Il calcio italiano è uno spettacolo che dovrebbe essere venduto in tutto il mondo per nobilitare la nostra vera passione nazionale. Dovrebbe supplire alle miserie di un paese sciatto e trasandato, in perenne declino economico, politico e di costume. E invece, anche nel calcio stiamo dando l'ennesimo segno di mediocrità e di scarsa trasparenza. 

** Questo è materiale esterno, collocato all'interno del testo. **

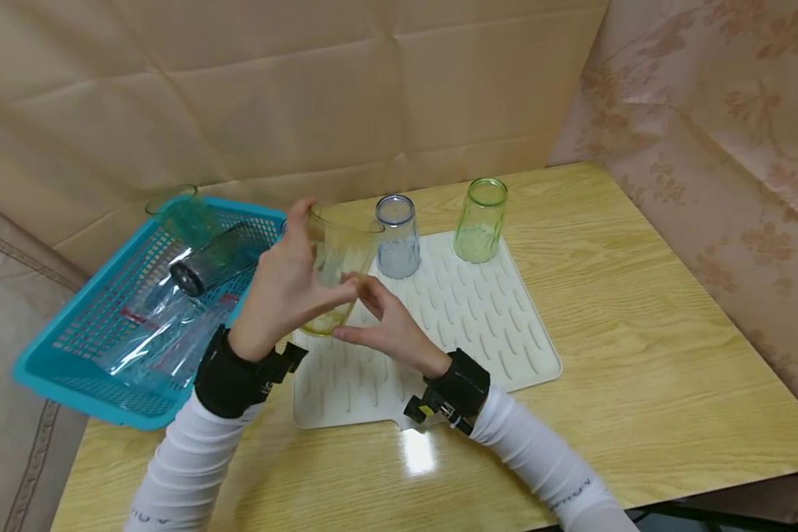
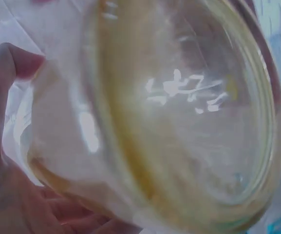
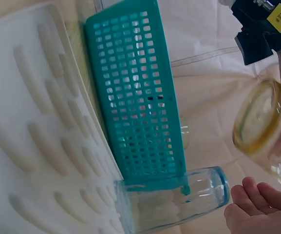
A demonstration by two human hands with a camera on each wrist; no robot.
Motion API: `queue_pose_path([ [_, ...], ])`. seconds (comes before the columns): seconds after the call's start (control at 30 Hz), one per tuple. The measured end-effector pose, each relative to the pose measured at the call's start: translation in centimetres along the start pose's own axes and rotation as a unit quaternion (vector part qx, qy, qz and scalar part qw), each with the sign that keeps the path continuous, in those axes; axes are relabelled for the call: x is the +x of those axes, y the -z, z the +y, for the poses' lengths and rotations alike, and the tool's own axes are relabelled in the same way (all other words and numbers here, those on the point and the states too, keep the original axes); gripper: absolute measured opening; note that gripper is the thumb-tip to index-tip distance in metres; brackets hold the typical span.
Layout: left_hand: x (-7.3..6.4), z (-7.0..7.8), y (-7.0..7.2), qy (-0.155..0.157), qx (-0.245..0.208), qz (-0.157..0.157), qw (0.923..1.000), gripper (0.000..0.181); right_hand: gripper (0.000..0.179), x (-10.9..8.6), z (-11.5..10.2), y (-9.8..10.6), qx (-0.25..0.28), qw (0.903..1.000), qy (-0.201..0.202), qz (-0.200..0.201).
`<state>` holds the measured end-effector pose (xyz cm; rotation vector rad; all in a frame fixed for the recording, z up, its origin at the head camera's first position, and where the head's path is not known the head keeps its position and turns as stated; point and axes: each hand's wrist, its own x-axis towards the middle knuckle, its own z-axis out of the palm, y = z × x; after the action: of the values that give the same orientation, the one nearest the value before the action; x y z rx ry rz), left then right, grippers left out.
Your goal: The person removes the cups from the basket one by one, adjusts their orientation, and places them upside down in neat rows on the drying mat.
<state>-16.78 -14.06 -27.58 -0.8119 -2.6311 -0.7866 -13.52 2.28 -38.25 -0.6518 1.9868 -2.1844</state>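
My left hand grips a yellow-tinted drinking glass above the mat's left part. The glass is tilted; its thick round end fills most of the left wrist view. Close beside it is my right hand, with fingers loosely bent. In the right wrist view the right-hand fingers show a gap from the yellow glass and hold nothing. A blue glass and a green glass stand on the white ridged mat.
A turquoise perforated basket sits at the table's left. It holds several glasses, among them a green one, a dark one and clear ones. Bare wood table extends right of the mat. Cloth hangs behind.
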Motion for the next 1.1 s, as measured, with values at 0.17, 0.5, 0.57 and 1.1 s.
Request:
queue_pose_path([
  [0.17,-0.5,0.9,-1.8,-0.019,-0.035,0.017,0.9991,0.098,0.071,-0.6,0.2,-0.4,-0.011,0.9996,-0.017,0.018],
  [0.5,-1.6,1.2,-4.1,-0.006,-0.085,0.033,0.9958,0.103,0.066,-1.4,1.1,0.0,-0.025,0.9991,-0.009,0.034],
  [0.57,-1.7,1.3,-4.4,-0.01,-0.091,0.031,0.9953,0.104,0.066,-1.7,1.0,0.2,-0.028,0.9989,-0.014,0.035],
  [1.1,-2.0,1.8,-4.3,-0.032,-0.105,0.018,0.9938,0.103,0.073,-3.0,0.3,3.2,-0.083,0.9949,-0.042,0.039],
])
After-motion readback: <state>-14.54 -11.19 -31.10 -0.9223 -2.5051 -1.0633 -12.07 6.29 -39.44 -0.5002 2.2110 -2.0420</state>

Soltanto un popolo servo e indolente come quello italico può sopportare il continuo sabotaggio operato da chi detiene il potere: al pari di quanto accade in politica, in cui un governo privo di legittimazione popolare continua a perpetuare un moribondo equilibrio istituzionale, così nel mondo del calcio la classe arbitrale rifiuta la modernità del VAR, per non perdere la possibilità di gestire le situazioni critiche che si presentano sul rettangolo verde.

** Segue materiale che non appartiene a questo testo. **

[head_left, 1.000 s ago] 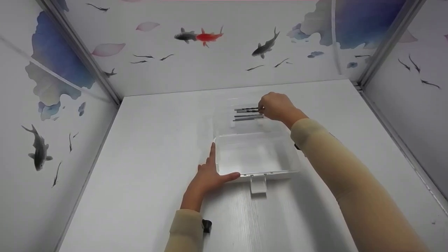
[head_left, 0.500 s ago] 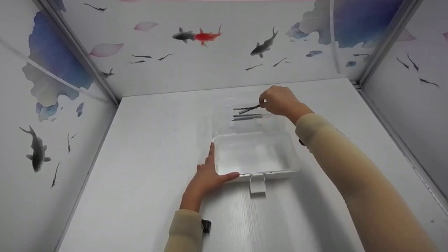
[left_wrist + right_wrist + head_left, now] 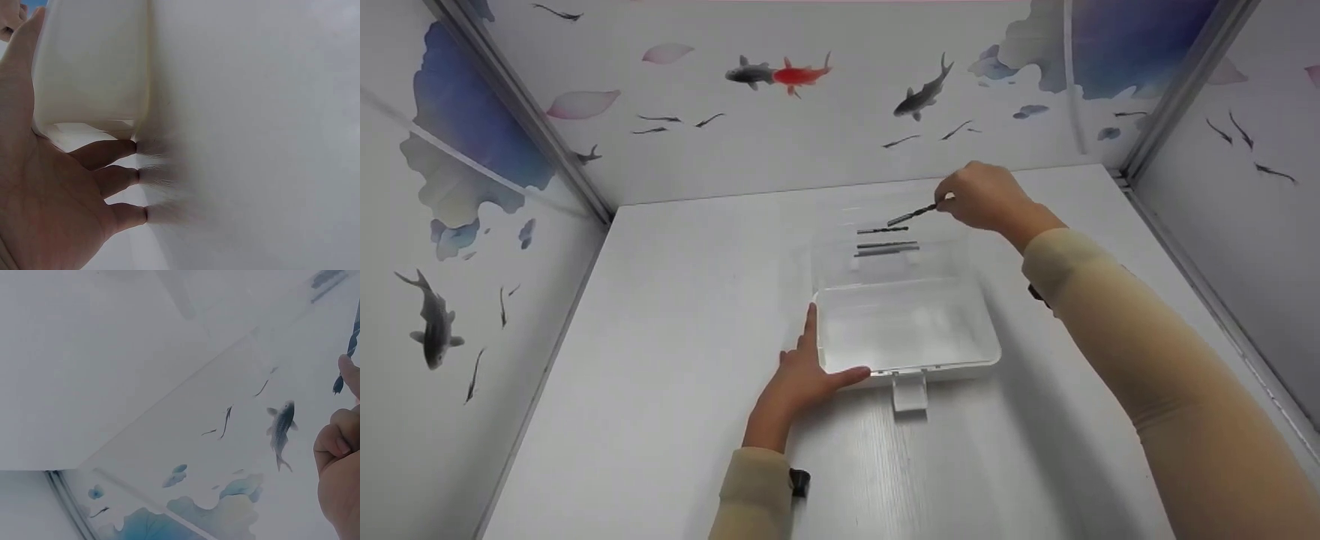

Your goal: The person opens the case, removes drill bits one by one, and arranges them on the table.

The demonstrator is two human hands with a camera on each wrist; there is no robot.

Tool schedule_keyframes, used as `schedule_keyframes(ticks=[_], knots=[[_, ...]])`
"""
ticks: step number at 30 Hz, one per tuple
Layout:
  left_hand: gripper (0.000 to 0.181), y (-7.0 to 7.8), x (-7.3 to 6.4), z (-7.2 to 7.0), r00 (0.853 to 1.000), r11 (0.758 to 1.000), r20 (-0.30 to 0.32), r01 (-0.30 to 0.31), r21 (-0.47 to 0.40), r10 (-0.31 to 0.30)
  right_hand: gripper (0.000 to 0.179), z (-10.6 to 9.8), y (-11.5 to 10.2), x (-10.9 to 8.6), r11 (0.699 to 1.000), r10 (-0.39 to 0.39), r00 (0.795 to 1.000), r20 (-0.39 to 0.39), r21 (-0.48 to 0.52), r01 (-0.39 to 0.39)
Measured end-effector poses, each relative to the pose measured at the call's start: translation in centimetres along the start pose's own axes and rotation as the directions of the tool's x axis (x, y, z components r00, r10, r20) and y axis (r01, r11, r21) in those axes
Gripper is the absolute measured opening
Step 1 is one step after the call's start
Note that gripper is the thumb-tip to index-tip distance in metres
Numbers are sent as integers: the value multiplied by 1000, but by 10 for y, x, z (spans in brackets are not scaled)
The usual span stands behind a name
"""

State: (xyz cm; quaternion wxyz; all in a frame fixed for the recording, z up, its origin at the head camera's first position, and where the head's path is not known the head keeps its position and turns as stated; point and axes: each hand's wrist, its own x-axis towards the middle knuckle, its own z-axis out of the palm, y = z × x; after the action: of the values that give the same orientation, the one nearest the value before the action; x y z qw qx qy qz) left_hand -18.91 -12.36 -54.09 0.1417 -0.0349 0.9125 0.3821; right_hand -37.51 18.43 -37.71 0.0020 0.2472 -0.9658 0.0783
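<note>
Nearest to the viewer, a person is wearing beige sleeves, and a small black object is sitting at the left wrist. A little farther, the left hand is spreading its straight fingers at the near left corner of a transparent box; it is touching the box, with the forefinger lying along the left side and the thumb lying along the front edge. A white clasp is sticking out from this same edge. The box is standing on a white table. Behind it, the clear lid is lying folded back, and three drill bits are resting on it, roughly parallel. Near the far right corner of the lid, the right hand is pinching a fourth bit between its fingertips; this one is tilting, its free end pointing down to the left. Farthest, a pale wall is showing painted fish.
</note>
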Motion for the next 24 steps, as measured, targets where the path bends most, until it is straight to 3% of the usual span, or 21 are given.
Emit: schedule_keyframes(ticks=[11,24], knots=[[141,3,-1,0,1000,1000,0,2,12,-2,20,-24,29,-20,999,45,999,24,-7,-45],[142,2,-2,0,1000,1000,1,5,-8,-5,17,-23,75,-50,994,93,995,-34,54,-91]])
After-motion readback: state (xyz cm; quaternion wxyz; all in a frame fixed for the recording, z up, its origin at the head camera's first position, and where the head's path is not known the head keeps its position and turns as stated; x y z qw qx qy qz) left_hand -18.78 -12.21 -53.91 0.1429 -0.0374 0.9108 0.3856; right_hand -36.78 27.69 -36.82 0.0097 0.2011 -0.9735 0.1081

Non potendo rifiutare il soccorso della tecnologia, ineludibile per correggere le servili inclinazioni di un popolo atavicamente ossequioso al potente, si è fatto ricorso ai bizantinismi del protocollo: per cui uno strumento nato per correggere gli errori di un essere umano è diventato uno strumento per ribadire il potere assoluto di quell'essere umano, a cui basta aver visto e aver valutato per assurgere rapidamente all'infallibilità.

A meno che, recitano le ignobili locuzioni degli azzeccagarbugli, non vi sia un "grave errore" o "errore chiaro ed evidente" o chissà quale altra amenità futura.

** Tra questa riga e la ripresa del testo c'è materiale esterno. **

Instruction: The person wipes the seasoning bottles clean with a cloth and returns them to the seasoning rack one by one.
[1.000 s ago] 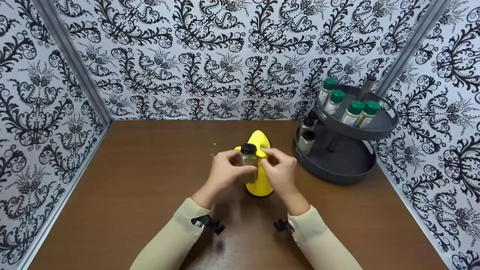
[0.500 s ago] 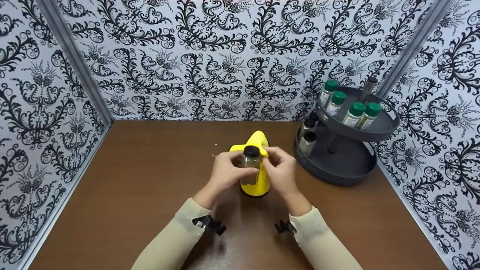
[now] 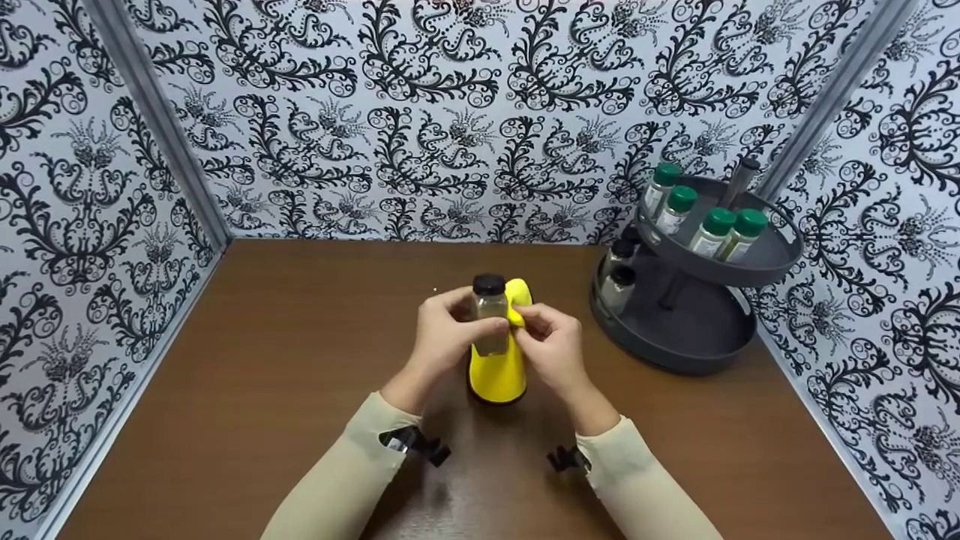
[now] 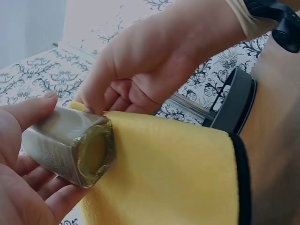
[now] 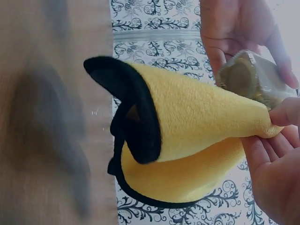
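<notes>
A clear spice jar with a black lid stands upright in my left hand, held between thumb and fingers above the table. Its squared glass base faces the left wrist view. My right hand pinches a yellow cloth with a dark edge close beside the jar. In the right wrist view, the cloth hangs in folds from the pinching thumb and fingers. Part of the cloth lies behind the jar in the head view.
A dark grey two-tier round rack stands at the right. Several green-capped jars are on its upper tier, and black-capped jars on the lower one. Patterned walls enclose the brown table. Small light specks lie left of the hands.
The jar has risen slightly and shifted left in my left hand. The yellow cloth has swung left and lower, its spread top folding in, while my right hand keeps pinching it.
</notes>
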Available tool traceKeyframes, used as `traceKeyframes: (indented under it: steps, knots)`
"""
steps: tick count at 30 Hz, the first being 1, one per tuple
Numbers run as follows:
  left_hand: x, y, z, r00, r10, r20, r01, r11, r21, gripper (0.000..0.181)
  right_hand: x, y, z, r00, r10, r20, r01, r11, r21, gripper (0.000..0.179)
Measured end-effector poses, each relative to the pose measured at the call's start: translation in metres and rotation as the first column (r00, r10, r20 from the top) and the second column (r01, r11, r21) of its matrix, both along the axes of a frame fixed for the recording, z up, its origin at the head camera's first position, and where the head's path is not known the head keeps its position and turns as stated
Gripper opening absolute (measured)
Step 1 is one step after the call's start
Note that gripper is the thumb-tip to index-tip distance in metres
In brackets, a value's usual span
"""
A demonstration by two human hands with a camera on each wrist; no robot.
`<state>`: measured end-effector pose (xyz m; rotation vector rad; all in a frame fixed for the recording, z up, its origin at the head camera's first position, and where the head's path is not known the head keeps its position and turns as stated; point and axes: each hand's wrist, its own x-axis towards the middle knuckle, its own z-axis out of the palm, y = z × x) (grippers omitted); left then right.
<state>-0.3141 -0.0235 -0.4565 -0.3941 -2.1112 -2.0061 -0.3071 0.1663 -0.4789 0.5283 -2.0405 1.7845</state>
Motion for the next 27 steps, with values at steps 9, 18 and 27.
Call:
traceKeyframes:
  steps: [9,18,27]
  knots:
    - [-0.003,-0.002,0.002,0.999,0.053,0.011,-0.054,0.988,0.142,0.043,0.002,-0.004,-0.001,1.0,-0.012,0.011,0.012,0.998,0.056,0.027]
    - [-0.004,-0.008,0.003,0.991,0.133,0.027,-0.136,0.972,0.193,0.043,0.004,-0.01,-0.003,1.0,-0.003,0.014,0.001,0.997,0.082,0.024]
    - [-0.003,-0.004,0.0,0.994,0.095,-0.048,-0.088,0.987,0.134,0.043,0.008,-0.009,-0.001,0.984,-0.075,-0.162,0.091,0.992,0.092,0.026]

Ma la gravità dell'errore, udite udite, non la fa il potenziale danno arrecato, né l'ingiustizia perpetrata, ma la possibilità che il giudizio dell'arbitro possa essere stato viziato da elementi che egli non ha preso in esame.

Come dire: tu non puoi mai sbagliare, o infallibile fischietto, ma posso essere elementi di fatto a te ignoti ad averti indotto, o infallibile essere umano, ad errare (o irrare) sine culpa.

Potremmo continuare il nostro giochino per ore, ma non ha senso tediare i nostri amici lettori. Gli ultimi giorni, con gli episodi di Fiorentina - Lazio e Napoli - Atalanta, hanno resa manifesta la verità che molti di noi temevano: gli arbitri italiani non vogliono che il VAR diventi una minaccia per il loro potere assoluto e quindi hanno deciso di farne il minimo uso possibile. 

Non andare a rivedere episodi delicatissimi negli ultimi minuti di gara equivale a una chiarissima politica di gestione del potere. Ho ancora negli occhi quanto accaduto stasera al San Paolo e, da tifoso juventino prima che da cittadino italiano, mi ha fatto davvero male.

Mi hanno fatto molto riflettere due immagini mostrate da Sky mentre la partita andava avanti: due fotogrammi con scritto VAR, che isolavano artatamente alcuni dettagli del contatto Kjaer - Llorente. In passato non ho mai visto fotogrammi del VAR sui calci di rigore, proprio perché, a differenza del fuorigioco, non ha nessun significato dirimente isolare un fotogramma all'interno di un contrasto di gioco, peraltro molto prolungato. Aver mostrato quei fotogrammi è la classica "excusatio non petita" e dunque una "accusatio manifesta". Anche Sky credo dovrebbe delle spiegazioni. 

Alle umane gesta del temibile Giak eravamo già abituati, soprattutto dopo un indimenticabile  Lazio - Torino. Ma vedere in pochi giorni due icone del calcio mondiale, come Ribery e Ancelotti, sbeffeggiati da cartellini rossi e squalifiche per lesa maestà (rigorosamente minuscola) fa molto male.

È uno spettacolo che sta perdendo di credibilità agli occhi del mondo, specchio di quell'Italia che continua ad affogare nei sotterfugi dei bizantinismi e della mediocrità.

Ciò che sfugge a queste giacchette nere che vogliono essere protagoniste per una notte è la misura della realtà: loro affonderanno in un comune oblio, da uomini normali, mentre Ribery e Ancelotti sono già ampiamente nell'Olimpo degli Eroi imperituri del calcio.